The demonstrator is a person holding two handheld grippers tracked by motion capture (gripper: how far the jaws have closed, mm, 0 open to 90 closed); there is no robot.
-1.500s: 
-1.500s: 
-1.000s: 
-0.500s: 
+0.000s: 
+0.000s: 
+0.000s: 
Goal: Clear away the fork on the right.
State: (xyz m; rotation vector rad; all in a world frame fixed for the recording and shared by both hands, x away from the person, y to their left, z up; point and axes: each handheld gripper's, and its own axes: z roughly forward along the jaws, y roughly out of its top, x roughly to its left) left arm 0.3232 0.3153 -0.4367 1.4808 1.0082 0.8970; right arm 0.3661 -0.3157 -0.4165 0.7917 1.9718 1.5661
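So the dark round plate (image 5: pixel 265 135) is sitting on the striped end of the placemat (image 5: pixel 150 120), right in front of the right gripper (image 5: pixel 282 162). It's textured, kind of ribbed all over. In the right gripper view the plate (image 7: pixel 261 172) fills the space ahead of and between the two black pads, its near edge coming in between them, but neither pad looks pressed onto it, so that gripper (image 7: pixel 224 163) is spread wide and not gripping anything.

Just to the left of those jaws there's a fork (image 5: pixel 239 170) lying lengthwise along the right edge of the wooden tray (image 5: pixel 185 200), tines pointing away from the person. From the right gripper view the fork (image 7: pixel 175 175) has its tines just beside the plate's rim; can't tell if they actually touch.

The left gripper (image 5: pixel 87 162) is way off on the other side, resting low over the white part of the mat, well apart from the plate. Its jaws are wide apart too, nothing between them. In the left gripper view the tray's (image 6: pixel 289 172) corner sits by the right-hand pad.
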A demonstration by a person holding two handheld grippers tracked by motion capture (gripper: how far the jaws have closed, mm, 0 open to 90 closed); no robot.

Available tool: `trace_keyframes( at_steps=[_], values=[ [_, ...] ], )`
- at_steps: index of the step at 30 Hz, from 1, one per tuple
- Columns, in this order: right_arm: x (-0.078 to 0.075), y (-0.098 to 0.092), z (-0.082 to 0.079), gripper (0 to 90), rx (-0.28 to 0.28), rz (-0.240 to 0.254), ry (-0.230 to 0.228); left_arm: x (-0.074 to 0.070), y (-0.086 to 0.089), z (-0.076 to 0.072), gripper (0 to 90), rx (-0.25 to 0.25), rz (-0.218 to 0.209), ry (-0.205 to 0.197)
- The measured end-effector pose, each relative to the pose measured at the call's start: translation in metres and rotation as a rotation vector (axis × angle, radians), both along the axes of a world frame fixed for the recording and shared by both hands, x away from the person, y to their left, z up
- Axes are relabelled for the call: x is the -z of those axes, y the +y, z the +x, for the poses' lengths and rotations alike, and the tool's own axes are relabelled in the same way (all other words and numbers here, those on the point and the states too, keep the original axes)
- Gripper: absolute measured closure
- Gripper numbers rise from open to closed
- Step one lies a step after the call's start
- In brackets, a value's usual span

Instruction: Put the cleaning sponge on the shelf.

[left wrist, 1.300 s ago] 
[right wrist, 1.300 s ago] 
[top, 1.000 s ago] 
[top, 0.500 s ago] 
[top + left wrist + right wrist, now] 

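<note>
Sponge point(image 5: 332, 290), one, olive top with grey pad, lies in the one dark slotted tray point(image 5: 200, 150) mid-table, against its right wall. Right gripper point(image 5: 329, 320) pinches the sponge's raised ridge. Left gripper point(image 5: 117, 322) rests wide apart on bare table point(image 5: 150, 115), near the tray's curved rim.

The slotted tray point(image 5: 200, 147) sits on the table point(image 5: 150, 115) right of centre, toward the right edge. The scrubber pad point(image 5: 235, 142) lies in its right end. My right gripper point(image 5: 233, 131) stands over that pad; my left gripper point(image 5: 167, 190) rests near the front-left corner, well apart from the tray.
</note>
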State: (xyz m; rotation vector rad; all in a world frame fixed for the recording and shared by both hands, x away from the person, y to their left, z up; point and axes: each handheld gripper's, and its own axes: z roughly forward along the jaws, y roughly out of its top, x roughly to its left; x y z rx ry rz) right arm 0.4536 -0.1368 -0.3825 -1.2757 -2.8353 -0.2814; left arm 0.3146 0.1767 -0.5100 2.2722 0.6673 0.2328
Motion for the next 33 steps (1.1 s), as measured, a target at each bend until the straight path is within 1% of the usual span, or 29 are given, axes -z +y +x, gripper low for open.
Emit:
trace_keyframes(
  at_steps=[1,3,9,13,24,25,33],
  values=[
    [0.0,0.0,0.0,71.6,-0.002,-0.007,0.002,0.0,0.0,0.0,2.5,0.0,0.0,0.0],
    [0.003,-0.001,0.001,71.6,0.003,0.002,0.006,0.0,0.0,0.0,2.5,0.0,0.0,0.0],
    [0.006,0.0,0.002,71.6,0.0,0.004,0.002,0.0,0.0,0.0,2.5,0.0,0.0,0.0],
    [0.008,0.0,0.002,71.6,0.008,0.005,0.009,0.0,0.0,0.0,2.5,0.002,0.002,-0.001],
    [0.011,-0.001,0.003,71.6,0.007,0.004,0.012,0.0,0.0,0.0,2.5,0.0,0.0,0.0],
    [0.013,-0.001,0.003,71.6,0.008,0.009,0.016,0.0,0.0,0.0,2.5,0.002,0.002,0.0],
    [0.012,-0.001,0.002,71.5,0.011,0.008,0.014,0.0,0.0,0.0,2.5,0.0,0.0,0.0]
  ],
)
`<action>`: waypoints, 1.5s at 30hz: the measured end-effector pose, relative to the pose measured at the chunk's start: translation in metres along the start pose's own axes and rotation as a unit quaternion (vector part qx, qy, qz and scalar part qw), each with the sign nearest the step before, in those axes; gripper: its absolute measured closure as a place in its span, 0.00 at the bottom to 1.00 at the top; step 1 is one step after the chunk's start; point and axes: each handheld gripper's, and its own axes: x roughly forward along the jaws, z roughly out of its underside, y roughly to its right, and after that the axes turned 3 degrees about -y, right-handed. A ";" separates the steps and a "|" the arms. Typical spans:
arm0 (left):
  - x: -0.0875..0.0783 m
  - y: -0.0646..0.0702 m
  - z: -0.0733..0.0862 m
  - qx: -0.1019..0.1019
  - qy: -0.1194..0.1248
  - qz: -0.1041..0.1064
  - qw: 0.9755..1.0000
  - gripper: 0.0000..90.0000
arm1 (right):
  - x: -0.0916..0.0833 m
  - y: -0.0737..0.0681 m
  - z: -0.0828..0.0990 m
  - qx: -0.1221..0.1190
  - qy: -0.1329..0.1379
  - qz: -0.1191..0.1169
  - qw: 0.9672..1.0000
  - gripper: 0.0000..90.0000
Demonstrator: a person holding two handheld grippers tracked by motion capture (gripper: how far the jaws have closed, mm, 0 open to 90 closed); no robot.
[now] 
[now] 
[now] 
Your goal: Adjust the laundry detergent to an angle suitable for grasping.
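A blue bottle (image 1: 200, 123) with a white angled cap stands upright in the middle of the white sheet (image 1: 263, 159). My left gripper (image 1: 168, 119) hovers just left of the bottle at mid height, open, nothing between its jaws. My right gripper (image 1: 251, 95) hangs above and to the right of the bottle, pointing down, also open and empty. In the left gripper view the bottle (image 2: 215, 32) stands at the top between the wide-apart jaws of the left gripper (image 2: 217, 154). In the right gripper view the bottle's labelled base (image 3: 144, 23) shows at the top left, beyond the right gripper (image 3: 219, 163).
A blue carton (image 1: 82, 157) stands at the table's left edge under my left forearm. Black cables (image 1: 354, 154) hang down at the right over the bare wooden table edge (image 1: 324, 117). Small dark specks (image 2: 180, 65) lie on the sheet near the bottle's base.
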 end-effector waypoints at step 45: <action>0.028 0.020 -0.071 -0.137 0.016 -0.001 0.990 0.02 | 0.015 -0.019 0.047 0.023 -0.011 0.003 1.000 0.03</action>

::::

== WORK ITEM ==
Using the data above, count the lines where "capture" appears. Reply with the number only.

== RESULT ==
3